Whether you want to try bee plant as an early spring vegetable, make paint for clay pots or just enjoy the spectacular "spidery" flowers covered with clouds of nectar-hunting bees, buy or harvest some seeds of this versatile plant. Scatter the brown seeds (white ones are still immature) during the fall. Cover lightly with soil or not at all, since the seeds need maximum sunlight as well as good, early spring moisture to germinate. The plant is an annual that lives only one year, but once you successfully grow bee plant, it will happily self-sow around your property. Seeds can be purchased from Plants of the Southwest and other sources.

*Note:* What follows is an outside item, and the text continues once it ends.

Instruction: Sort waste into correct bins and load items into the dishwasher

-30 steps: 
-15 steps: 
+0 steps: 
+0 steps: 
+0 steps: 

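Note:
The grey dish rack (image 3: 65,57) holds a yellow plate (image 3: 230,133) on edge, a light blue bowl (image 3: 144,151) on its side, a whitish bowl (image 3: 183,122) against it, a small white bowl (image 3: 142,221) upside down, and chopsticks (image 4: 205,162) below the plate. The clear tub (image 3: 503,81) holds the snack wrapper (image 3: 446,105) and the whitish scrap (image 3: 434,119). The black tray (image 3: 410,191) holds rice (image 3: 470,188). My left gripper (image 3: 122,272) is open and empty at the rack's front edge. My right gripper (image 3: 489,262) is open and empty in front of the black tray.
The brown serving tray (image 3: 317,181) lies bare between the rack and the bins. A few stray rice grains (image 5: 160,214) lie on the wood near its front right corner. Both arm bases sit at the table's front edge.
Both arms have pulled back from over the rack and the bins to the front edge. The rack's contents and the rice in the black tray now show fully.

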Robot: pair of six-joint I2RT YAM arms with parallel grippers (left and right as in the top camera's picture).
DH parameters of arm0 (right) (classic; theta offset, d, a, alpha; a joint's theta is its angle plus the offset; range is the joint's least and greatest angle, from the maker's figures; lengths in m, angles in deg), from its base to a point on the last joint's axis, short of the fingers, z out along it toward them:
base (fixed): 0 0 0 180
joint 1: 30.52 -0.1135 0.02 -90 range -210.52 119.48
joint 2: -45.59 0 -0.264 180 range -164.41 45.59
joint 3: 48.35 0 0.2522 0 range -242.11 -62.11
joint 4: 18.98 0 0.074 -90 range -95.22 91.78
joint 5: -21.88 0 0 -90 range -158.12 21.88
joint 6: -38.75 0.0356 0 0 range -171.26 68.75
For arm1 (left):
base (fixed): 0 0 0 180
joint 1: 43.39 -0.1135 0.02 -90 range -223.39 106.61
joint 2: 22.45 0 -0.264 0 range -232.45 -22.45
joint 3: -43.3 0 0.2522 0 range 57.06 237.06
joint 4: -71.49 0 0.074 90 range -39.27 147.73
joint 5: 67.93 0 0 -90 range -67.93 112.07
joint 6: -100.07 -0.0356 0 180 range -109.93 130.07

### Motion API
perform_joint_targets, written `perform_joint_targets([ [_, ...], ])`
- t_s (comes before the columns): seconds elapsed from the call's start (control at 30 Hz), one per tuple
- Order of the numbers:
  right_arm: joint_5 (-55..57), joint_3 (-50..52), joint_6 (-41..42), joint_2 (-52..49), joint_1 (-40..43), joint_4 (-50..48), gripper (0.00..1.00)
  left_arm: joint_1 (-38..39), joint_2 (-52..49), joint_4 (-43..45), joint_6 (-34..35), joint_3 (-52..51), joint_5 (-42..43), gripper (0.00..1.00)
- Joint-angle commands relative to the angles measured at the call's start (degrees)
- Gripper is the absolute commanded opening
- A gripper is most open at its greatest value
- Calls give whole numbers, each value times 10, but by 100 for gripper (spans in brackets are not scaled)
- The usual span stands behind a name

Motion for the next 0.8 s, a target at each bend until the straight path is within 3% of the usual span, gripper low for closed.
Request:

Regan Wytsalucy shared this information on Navajo spinach at the annual conference of the Native Plant Society of New Mexico, hosted last month by the Santa Fe chapter. The Alamogordo chapter will host the next annual meeting Aug. 28-30, 2020. A tour of the acequia system (one of the longest in New Mexico) will be featured in addition to many field trips throughout the Tularosa Basin. It is open to nonmembers as well as NPSNM members,
Pollen in our lives
You hear a lot about insects and pollination or about high pollen counts causing your allergies. But how much do you really know about pollen? How can something so small be so important to life on this planet? The Oct. 16 meeting of the Taos Chapter of the Native Plant Society of New Mexico will feature Dr. Ken Bower to discuss "Pollen: What is it? How does it affect our lives?" Join us at 6 p.m. in the Kit Carson Electric Co-op to learn about the structure and function of pollen, how pollen grains differ from one another, what makes up a pollen grain and why pollen is so important to plants and animals.
As part of his talk, Bower will also discuss the records he has kept on pollen and flowering schedules in his garden as well as flowering schedules for two public gardens in the Santa Fe area. More information is on his website: eldoradowindyfarm.com
Mary Adams is a member of the Taos Chapter of Native Plant Society of New Mexico who shares a dryland native garden with many insects and wildlife in the middle of fragrant sage scrub terrain.